5 Mayıs'ı 6 Mayıs'a bağlayan gece, karaların ermişi Hızır ile denizlerin ermişi İlyas buluşurlar. O gece, yer ve gök bu buluşmaya tanıklık ederken adeta ölür ve yeniden dirilir. Bu diriliş yani doğanın dirilişi artık yazın başladığını da işaret eder. Anadolu'da ve hatta bir çok coğrafyada büyük coşkuyla ve umutla geçer bu gece.
Rivayet odur ki, her kim Hızır ile İlyas'ın buluştuğu ana şahit olursa, yani suların akmadığı, rüzgarın esmediği, gökteki iki yıldızın birleştiği bu ana şahit olursa o anda ne dilerse olacaktır. O yüzden umutla beklenir Hıdırellez geceleri. İsteyip de yapamadığı, hayalini kurduğu ne varsa böylesi bir mucizeyle gerçekleşeceğine olan gizli inancıyla bekler insanoğlu.
Yine rivayet edilir ki, Hızır zorda kalanın, haksızlığa uğrayanın, masumun yardımcısıdır. Bizde bir deyim vardır, zorda kalan yardım diler Hızır'dan " yetiş ya hızır" diye. O gün evin bereketi kaçmasın diye süpürülmez, tüm yılı kavga ederek geçirmemek için kavga edilmez ve yeni günü karşılamak için erken kalkar çocuklar.
Hıdırellez veya Katolikler'deki adıyla St. Georges, Ortodokslar'daki adıyla Aya Yorgi tüm insanlığın ortak günüdür. O gün doğa yeniden dirilecektir, bereketin simgesidir. Fakat "Tek Millet, Tek Dil, Tek Bayrak"çı anlayış "Tek Kültür" politikası ile egemen kültürün dışındakileri ya görmezden gelmiştir ya da kendine mal etmiştir. Örneğin; Hıdırellez bayramının Türk - İslam kökenli olduğu savunulmuştur. Oysa hiçbir zaman homojen bir yapıya sahip olmayan Anadolu gibi bir coğrafyada bunu idda etmek anlamsızlaşmıyor mu ? Buna en güzel yanıt, 2010'da UNESCO tarafından Hıdırellez'in "İnsanlığın Somut Olmayan Kültür Mirası Listesi"ne alınması ile ilgili başlattığı çalışma olmuştur.

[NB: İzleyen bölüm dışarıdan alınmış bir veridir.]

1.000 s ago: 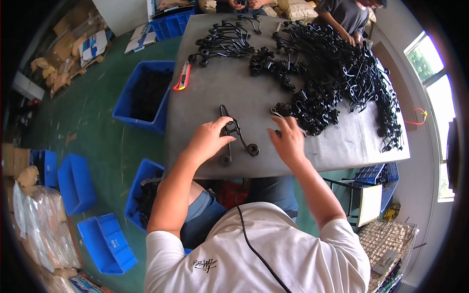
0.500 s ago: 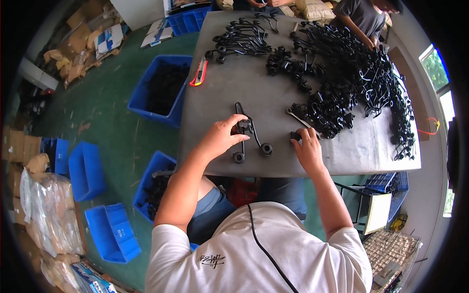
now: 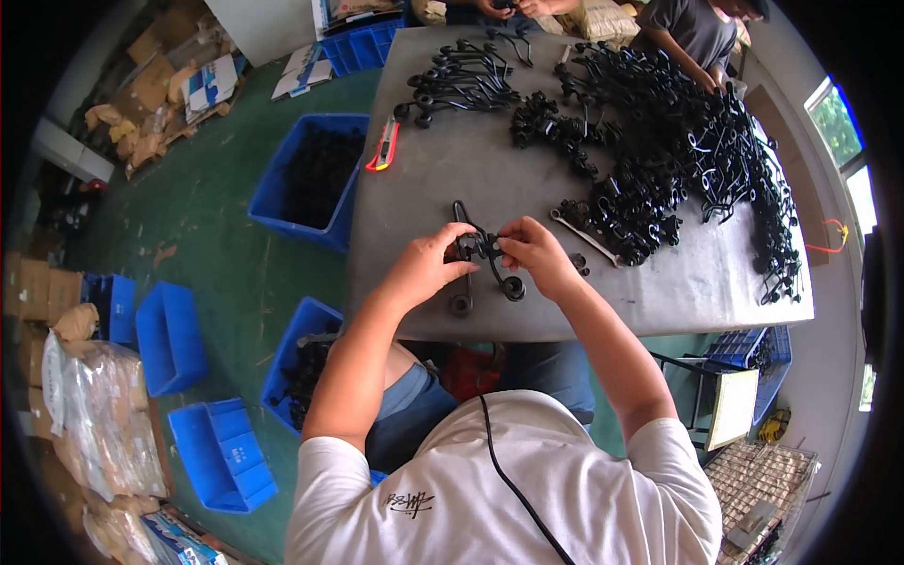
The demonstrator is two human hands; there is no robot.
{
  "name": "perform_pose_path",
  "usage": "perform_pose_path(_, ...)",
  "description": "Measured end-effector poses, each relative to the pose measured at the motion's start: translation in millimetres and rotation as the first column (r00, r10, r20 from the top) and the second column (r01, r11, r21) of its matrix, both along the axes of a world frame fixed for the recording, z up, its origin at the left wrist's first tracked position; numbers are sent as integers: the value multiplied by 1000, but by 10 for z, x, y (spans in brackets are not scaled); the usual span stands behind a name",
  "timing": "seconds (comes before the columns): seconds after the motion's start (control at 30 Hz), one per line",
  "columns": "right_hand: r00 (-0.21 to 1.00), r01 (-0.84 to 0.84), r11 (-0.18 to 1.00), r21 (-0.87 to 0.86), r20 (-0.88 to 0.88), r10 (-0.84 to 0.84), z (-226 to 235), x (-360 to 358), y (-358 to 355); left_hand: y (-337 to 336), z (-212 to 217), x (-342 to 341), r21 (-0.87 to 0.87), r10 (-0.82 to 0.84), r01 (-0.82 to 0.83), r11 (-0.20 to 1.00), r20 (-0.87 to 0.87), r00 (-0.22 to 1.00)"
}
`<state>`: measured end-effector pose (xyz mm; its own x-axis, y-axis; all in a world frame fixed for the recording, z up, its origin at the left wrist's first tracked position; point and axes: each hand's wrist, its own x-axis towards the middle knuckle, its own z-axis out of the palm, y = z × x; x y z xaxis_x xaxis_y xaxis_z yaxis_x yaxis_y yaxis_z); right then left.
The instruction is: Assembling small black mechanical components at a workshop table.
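Centrally in the head view, the black bent-rod piece (image 3: 495,271) lies on the table (image 3: 428,179) between the two hands, ringed ends toward the person. The left hand (image 3: 421,268) grips its middle from the left; the right hand (image 3: 539,252) pinches a small black fitting (image 3: 491,247), partly hidden, against that middle. Just right of the right hand lies a wrench (image 3: 582,234).

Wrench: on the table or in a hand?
On the table: the wrench lies beside the pile of black parts, with left hand and right hand at the bent black rod.
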<state>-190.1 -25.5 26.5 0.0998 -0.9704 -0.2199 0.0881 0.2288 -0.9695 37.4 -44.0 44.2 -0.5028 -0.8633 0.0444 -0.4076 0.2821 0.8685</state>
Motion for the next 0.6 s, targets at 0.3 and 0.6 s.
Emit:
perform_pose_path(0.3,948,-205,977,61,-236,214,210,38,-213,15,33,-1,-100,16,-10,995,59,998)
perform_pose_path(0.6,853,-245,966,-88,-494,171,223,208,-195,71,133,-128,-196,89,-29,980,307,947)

Bu yüzden birilerimiz için buruk geçer hıdırellezler...
Bu günün bir anlamı daha var aslında. 40 yıl önce aynı gün üç fidan, üç yiğit devrimci uydurma suçlarla, hıdırellez günü idam edildiler. Uğrunda ölmeyi göze alacak kadar çok sevdikleri insanları, inandıkları düşünceleri için ölmekten korkmadılar. Bu yüzden birilerimiz için buruk geçer hıdırellezler.
O gün kavga edilmez, çünkü kavga edilirse tüm yılın kavgayla geçileceğine inanılır. 1972 yılının Hıdırellez'inde, elleri yağlı urgana uzananların son cinayeti olmadı bu. Sekiz yıl sonra Aralık ayında bu sefer 17 yaşındaki Erdal Eren'in yaşını büyüterek idam ettiler. Ve hala öldürmekteler...
Elbet birgün tarih, Hıdırellez'lerde, Newroz'larda elleri kana bulanmış katilleri de yazacak ve insanlığın nazarında mahkum edecek. Ve o gün yeniden dirilecek insanlık, işte o zaman gerçekten gelecek bahar. Hep birlikte kutlayacağız bayramlarımızı... (ÇC/NV)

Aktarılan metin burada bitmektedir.